Am 1. September 2025 entschied das Bundesverwaltungsgericht („BVwG“) in der Entscheidung W256 2235360-1, dass das sogenannte Arbeitsmarktchancen Assistenz-System („AMAS“) - ein auf einem Algorithmus basierendes System zur Berechnung der Arbeitsmarktchancen von Arbeitssuchenden, das die Vergabe von Fördermaßnahmen effizienter gestalten sollte – nicht gegen Art 22 DSGVO verstößt. Damit nahm der langjährige Rechtsstreit zwischen dem Arbeitsmarktservice („AMS“) und der Datenschutzbehörde („DSB“) eine Wendung, bei dem es zuletzt um die Frage ging, inwieweit menschliche Einflussnahme den Anwendungsbereich von Art 22 DSGVO ausschließt.
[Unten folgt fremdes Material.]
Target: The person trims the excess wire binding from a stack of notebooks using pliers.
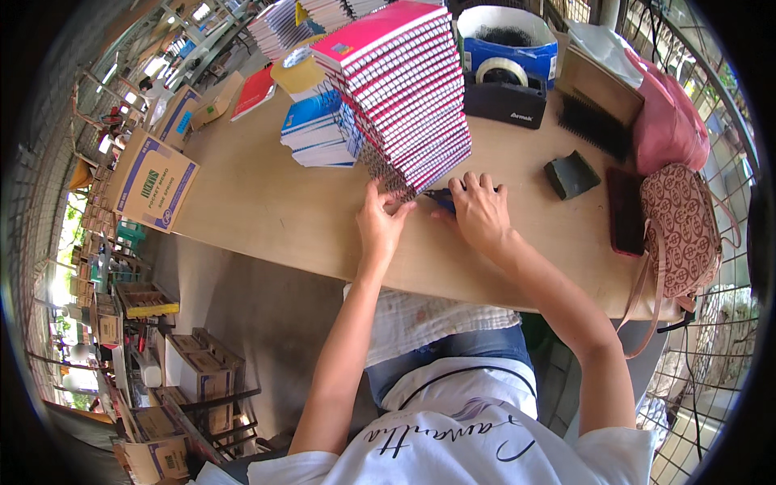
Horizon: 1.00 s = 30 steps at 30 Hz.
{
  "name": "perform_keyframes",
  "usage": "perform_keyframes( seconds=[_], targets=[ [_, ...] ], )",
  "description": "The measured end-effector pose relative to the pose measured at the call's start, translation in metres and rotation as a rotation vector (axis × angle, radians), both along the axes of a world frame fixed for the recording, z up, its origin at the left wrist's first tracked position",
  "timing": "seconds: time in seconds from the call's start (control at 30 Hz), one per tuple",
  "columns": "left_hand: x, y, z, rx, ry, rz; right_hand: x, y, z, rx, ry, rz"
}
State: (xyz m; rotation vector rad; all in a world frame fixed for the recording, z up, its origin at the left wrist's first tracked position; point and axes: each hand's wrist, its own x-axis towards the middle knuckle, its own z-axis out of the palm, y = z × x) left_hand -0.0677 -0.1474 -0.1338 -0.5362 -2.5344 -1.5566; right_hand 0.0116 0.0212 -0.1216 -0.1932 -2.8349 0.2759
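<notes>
A tall stack of spiral notebooks [396, 89] with pink-red covers and white wire coils rises in front of me and leans to one side. At its base, my left hand [381, 214] has thumb and fingers closed on the bottom corner of the lowest notebook [386, 179], which shows a dark patterned cover. My right hand [482, 208] is wrapped round a dark blue pliers-like tool [439, 196], whose tip points at that same corner. The fingers cover most of the tool, so its exact kind is unclear.
Blue notebooks [311, 121] and a tape roll [297, 58] sit left of the stack. Behind are a black tape dispenser [505, 101] and a blue tub [517, 40]. Rightward lie a dark block [571, 175], a phone [625, 212] and a patterned bag [681, 230]. A carton [153, 179] stands leftmost.
</notes>
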Motion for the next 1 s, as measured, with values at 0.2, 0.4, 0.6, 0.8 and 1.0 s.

Hintergrund des Verfahrens

Ausgangspunkt des Verfahrens war ein Bescheid der DSB vom August 2020, mit dem dem AMS die Verwendung des AMAS ab Jänner 2021 untersagt wurde. Begründet wurde die Entscheidung damit, dass es an einer ausreichenden gesetzlichen Grundlage für die Datenverarbeitung fehle und darüber hinaus eine unzulässige automatisierte Entscheidung iSd Art 22 DSGVO vorliege.

Nach Einlegung einer Beschwerde hob das BVwG dieses Verbot zunächst auf. Der Verwaltungsgerichtshof („VwGH“) kassierte diese Entscheidung jedoch nach ordentlicher Revision der DSB und verwies den Fall zur ergänzenden Feststellung und erneuten rechtlichen Beurteilung zurück an das BVwG. In seiner Entscheidung orientierte sich der VwGH am „SCHUFA-Urteil“ des Europäischen Gerichtshofs (C-634/21), wonach ein automatischer Score auch dann eine verbotene Entscheidung darstellen kann, wenn formal noch ein Mensch beteiligt ist, faktisch jedoch die Maschine die maßgebliche Rolle übernimmt.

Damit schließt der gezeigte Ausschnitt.